Thousands of Albertans marched upon the province’s capital of Edmonton this past Saturday in the “I Am Alberta Rally,” calling for the province to immediately secede from Canada in light of increasing frustration with the Liberal federal government.

The rally saw an estimated 20,000 to 30,000 people march on the steps of the Alberta legislative building, demanding that a referendum be held at once to allow Alberta to leave Canada.

“We can’t delay. We can’t slow down,” well-known freedom lawyer Keith Wilson said at the rally as he spoke to the crowd.

“This is our moment. This is our future. For our families, for our children, for Alberta. Alberta will be free.”

The group behind the rally, the Alberta Prosperity Project (APP), bills itself as a sovereignty advocacy group. As reported by LifeSiteNews earlier this year, the APP wants to put Alberta independence to a question to the people via a referendum.
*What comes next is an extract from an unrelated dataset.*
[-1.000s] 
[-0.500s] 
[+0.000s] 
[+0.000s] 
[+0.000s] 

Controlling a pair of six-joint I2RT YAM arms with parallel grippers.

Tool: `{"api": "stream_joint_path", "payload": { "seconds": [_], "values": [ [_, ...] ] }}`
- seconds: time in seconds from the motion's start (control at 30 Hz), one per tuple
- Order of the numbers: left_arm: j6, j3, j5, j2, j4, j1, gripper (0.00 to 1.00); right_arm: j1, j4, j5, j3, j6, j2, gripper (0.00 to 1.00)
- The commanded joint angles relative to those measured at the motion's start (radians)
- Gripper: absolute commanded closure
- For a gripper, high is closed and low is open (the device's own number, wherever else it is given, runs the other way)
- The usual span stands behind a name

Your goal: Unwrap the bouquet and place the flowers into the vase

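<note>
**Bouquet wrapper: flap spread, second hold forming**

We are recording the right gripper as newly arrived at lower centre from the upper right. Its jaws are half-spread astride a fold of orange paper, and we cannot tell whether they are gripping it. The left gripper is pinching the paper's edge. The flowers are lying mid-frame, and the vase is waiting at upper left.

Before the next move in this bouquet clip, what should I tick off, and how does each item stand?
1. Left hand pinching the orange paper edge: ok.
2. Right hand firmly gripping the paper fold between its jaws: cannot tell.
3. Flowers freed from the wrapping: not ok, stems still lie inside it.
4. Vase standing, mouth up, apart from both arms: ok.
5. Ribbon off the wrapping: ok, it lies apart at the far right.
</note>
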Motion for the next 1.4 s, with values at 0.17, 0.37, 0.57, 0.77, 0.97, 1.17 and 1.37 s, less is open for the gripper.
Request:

The rally also comes after certain members affiliated with the APP such as Jeffrey Rath and Dr. Dennis Modry earlier the month met in Washington, D.C. with cabinet-level U.S. politicians to discuss Alberta’s potential independence from Canada.

U.S. President Donald Trump has routinely suggested that Canada become an American state in recent months, often making such statements while talking about or implementing trade tariffs on Canadian goods.

The APP on July 4 applied for a citizen-led petition presented to Elections Alberta that asks, “Do you agree that the Province of Alberta shall become a sovereign country and cease to be a province in Canada?”

The group is hoping to have the referendum on the ballot as early as next year and has accused the Liberal federal government of encroaching on Alberta’s ability to manage its own affairs.”

As it stands now, the referendum question has been referred to the courts to see whether or not it can proceed.

Alberta Conservative Premier Danielle Smith does not support a fully independent Alberta. However, she does advocate for the province to have more autonomy from Ottawa.

As reported by LifeSiteNews, Smith said her conservative government will allow but not support a citizen-led referendum on independence.

Despite not advocating for an outright separate Alberta, Smith’s government has not stood still when it comes to increasing provincial autonomy.

Smith’s United Conservative government earlier this year passed Bill 54, which sets the groundwork for possible independence referendums by making such votes easier to trigger. The bill lowers the signature threshold from 600,000 to 177,000.

As reported by LifeSiteNews last week, Smith’s government introduced a new law to protect “constitutional rights” that would allow it to essentially ignore International Agreements, including those by the World Health Organization (WHO), signed by the federal Liberal government.

The calls for independence have grown since Liberal leader Mark Carney defeated Conservative rival Pierre Poilievre.

Carney, like former Prime Minister Justin Trudeau before him, said he is opposed to new pipeline projects that would allow Alberta oil and gas to be unleashed. Also, his green agenda, like Trudeau’s, is at odds with Alberta’s main economic driver, its oil and gas industry.